Look through the data below. Collect every line where the word "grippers" occurs.

▶ _Information provided_
▶
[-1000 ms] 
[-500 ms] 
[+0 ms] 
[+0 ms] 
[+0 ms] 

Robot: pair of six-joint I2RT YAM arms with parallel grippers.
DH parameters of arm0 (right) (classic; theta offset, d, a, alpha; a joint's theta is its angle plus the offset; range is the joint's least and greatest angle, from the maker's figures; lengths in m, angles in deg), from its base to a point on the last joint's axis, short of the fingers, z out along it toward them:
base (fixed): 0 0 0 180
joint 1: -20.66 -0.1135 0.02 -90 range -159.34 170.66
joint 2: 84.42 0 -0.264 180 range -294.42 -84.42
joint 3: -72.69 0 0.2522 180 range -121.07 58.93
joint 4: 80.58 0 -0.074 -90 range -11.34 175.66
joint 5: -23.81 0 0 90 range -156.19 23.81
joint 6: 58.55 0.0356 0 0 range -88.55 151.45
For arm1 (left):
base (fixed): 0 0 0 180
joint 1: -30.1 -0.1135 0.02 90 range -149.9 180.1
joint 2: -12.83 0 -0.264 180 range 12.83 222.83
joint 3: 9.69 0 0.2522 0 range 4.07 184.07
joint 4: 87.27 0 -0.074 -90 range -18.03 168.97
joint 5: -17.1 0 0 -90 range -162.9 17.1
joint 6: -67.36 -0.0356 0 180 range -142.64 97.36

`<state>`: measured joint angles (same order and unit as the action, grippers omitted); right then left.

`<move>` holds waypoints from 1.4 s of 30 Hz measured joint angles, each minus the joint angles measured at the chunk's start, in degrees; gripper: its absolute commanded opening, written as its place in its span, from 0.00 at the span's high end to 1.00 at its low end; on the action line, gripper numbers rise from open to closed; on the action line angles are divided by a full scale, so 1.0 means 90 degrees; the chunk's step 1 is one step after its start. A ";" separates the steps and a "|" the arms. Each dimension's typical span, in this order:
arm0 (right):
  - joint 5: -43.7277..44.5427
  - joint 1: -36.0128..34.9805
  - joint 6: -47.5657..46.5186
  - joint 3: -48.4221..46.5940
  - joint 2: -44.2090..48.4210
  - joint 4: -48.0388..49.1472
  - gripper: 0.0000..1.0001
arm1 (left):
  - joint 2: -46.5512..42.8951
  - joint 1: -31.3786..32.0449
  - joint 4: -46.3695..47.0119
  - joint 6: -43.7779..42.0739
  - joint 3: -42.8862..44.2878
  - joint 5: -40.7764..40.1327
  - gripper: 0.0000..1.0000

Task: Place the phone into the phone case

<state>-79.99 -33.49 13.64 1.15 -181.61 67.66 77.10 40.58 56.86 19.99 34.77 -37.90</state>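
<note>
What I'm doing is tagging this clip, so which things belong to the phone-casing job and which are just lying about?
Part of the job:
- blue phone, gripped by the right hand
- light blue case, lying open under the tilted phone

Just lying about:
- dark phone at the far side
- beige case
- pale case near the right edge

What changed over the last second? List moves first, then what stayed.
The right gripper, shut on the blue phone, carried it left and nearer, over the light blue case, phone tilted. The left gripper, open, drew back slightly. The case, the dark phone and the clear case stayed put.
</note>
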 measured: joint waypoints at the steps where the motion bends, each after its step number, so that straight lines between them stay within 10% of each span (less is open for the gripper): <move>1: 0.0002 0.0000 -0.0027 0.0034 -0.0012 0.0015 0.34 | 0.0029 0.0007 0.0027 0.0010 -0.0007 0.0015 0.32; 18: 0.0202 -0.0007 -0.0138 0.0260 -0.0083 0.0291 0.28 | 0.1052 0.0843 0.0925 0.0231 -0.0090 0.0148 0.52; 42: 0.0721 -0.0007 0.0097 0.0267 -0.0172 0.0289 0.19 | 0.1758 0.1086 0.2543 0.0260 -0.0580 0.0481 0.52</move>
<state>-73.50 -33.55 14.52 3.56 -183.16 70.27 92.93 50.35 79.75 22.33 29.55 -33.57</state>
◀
▶ _Written solution_
Robot: pair of six-joint I2RT YAM arms with parallel grippers.
`<state>`: measured joint angles (same order and unit as the action, grippers omitted); right then left.

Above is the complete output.